▽

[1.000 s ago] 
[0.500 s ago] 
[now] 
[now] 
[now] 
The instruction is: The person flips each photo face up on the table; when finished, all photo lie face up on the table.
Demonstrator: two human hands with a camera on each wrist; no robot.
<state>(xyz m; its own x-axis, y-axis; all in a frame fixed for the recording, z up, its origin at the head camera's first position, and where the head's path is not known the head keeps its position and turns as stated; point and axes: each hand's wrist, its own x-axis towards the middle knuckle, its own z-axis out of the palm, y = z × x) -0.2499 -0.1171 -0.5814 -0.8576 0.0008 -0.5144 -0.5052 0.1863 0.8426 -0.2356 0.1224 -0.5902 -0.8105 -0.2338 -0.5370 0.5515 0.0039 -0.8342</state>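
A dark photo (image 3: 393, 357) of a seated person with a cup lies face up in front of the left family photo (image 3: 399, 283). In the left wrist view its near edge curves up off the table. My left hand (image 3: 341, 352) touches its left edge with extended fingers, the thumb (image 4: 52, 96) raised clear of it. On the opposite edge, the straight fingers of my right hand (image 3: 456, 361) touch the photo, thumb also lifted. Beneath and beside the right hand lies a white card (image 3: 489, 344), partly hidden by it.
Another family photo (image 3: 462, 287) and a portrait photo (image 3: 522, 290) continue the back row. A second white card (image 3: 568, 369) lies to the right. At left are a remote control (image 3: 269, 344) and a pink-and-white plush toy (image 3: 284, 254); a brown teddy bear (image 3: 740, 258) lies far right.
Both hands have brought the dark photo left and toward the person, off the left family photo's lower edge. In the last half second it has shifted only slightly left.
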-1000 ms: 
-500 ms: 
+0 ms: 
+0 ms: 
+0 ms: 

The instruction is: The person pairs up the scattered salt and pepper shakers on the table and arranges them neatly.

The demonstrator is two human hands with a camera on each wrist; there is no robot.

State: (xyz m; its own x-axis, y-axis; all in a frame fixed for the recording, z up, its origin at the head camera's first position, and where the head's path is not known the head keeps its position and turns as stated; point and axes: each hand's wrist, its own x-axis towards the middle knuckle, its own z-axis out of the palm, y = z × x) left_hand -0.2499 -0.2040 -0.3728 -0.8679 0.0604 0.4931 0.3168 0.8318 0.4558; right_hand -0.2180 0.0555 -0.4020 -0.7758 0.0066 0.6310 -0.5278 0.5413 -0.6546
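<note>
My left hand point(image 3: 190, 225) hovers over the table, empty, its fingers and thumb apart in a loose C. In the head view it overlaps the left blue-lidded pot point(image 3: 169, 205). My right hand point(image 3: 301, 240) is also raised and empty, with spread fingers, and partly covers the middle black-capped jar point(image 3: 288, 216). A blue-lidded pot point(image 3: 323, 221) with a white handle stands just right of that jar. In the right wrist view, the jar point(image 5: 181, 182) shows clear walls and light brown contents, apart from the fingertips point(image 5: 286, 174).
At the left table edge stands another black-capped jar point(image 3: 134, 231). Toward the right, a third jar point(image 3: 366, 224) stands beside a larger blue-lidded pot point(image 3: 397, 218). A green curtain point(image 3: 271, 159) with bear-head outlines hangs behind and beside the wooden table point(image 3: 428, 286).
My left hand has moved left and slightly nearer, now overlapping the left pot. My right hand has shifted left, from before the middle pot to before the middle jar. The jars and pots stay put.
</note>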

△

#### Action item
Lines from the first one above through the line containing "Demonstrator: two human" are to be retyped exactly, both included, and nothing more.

#### Written answer
[1.000 s ago] 
[0.500 s ago] 
[now] 
[now] 
[now] 
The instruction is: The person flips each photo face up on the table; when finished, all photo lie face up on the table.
Demonstrator: two human hands with a camera on each wrist; no robot.

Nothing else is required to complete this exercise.